* What you should do *
Could you find every line in the entries below that holds the word "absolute" and copy it?

* Entries taken from a collection *
******

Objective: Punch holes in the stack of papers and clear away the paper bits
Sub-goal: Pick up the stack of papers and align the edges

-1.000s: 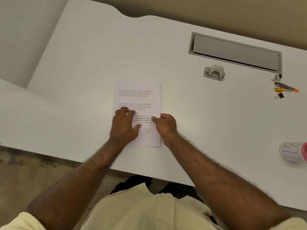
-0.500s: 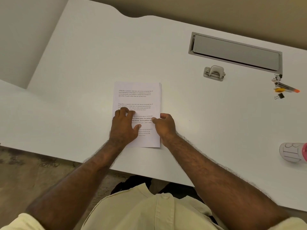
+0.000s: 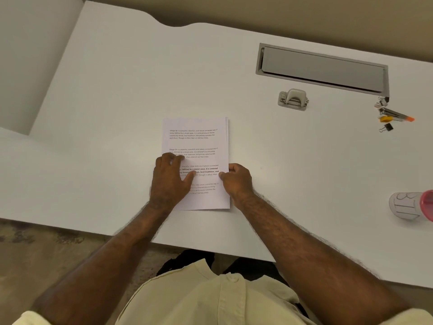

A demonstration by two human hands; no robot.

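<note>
Left hand presses flat on the paper stack at counter centre-near while right hand pinches its right edge, likely squaring sheets before fetching the hole punch far right.

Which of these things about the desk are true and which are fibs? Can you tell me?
1. The left hand rests flat on the stack of papers. True.
2. The hole punch sits on top of the papers. False: it stands apart on the desk, farther back and to the right.
3. The right hand pinches the papers' right edge. True.
4. The black binder clip is clipped onto the papers. False: it lies by the orange-tipped tool.
</note>
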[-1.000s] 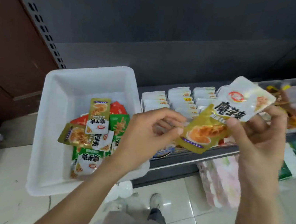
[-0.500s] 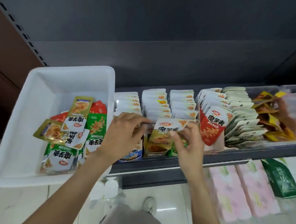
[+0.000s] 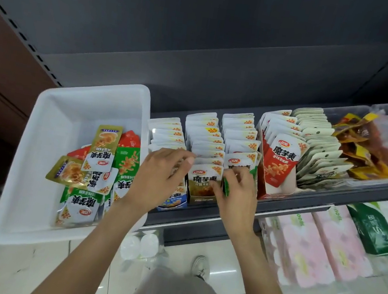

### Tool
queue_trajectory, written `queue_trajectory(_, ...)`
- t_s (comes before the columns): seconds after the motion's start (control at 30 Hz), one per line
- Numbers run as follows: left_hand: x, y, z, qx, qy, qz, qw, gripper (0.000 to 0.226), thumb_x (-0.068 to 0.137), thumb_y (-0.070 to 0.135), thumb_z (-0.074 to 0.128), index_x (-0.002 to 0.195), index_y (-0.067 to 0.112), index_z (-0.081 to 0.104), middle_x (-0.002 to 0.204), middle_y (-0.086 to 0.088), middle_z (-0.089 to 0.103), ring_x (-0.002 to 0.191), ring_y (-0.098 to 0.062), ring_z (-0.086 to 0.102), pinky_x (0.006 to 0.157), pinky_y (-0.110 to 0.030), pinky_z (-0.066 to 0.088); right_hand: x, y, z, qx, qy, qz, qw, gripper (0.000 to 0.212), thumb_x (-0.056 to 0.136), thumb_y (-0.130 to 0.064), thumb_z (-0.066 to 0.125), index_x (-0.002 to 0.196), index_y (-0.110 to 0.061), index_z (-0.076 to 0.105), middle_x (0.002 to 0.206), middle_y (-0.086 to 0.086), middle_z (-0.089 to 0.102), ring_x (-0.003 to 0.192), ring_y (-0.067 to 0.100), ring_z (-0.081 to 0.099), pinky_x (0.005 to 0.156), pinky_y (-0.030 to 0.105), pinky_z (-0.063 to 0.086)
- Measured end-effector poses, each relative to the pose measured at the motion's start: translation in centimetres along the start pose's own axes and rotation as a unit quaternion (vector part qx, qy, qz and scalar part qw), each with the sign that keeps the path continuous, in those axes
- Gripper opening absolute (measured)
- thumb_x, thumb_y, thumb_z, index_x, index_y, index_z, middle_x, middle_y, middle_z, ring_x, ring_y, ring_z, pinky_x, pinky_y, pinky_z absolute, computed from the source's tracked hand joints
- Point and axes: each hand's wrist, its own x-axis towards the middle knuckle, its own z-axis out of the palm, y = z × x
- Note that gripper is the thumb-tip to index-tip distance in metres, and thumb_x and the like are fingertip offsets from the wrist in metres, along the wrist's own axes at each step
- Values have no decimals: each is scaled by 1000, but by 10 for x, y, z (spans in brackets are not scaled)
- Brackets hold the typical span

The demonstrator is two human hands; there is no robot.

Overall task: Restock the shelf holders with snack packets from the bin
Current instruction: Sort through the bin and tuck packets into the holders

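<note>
Both hands at shelf (image 3: 200,226) front edge. Left hand (image 3: 159,179) fingers curled on packets in a holder; right hand (image 3: 236,194) pinches the brown snack packet (image 3: 204,181) standing in the front holder (image 3: 201,199). White bin (image 3: 42,148) of packets at shelf's left end; red packet row (image 3: 277,165) crowds right.
</note>
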Motion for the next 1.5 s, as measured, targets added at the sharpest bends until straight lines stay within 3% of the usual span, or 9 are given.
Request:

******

* Output *
- Gripper opening absolute (measured)
- thumb_x, thumb_y, thumb_z, index_x, index_y, index_z, middle_x, middle_y, middle_z, ring_x, ring_y, ring_z, pinky_x, pinky_y, pinky_z absolute, computed from the source's tracked hand joints

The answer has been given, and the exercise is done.